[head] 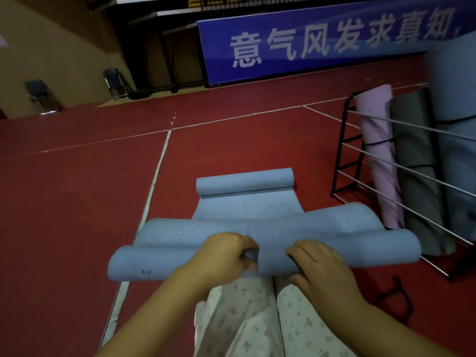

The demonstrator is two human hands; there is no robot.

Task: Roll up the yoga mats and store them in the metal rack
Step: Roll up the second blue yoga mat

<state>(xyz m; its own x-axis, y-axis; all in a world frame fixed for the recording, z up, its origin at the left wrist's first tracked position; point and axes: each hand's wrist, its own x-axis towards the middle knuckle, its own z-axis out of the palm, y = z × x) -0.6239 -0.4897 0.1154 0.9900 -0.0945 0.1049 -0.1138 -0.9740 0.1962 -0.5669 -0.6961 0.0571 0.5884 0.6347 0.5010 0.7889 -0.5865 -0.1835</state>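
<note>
Red gym floor (77, 202). Blue yoga mat (247, 207) half rolled near the knees, far end curled too. Left hand (224, 253) and right hand (319, 264) curl fingers over the roll, likely keeping it tight. Metal rack (345, 150) right of mat, holding rolled mats.

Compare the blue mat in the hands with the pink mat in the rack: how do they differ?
The blue mat lies on the floor, partly unrolled, gripped by the left hand and right hand. The pink mat is fully rolled, leaning upright in the metal rack, untouched. Both are yoga mats.
</note>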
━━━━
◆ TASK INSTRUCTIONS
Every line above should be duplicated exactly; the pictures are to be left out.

◆ ANSWER TO THE PROBLEM
[head] 

The demonstrator is two human hands; there is no robot.

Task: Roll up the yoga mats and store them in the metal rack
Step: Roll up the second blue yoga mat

<state>(xyz m; its own x-axis, y-axis; all in a world frame fixed for the recording, z up, its origin at the left wrist's first tracked position; point and axes: each hand's wrist, its own x-axis towards the middle knuckle, its own z-axis out of the palm, y = z × x) -0.6239 -0.4897 0.1154 0.9900 -0.0945 0.1049 -0.1138 -0.9740 0.1962 -0.5669 -0.6961 0.0571 0.5884 0.6347 0.5010 0.7889 -0.5865 -0.1835</state>
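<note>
Red gym floor (77, 202). Blue yoga mat (247, 207) half rolled near the knees, far end curled too. Left hand (224, 253) and right hand (319, 264) curl fingers over the roll, likely keeping it tight. Metal rack (345, 150) right of mat, holding rolled mats.

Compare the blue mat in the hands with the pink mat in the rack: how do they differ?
The blue mat lies on the floor, partly unrolled, gripped by the left hand and right hand. The pink mat is fully rolled, leaning upright in the metal rack, untouched. Both are yoga mats.
</note>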

No more output is needed for this exercise.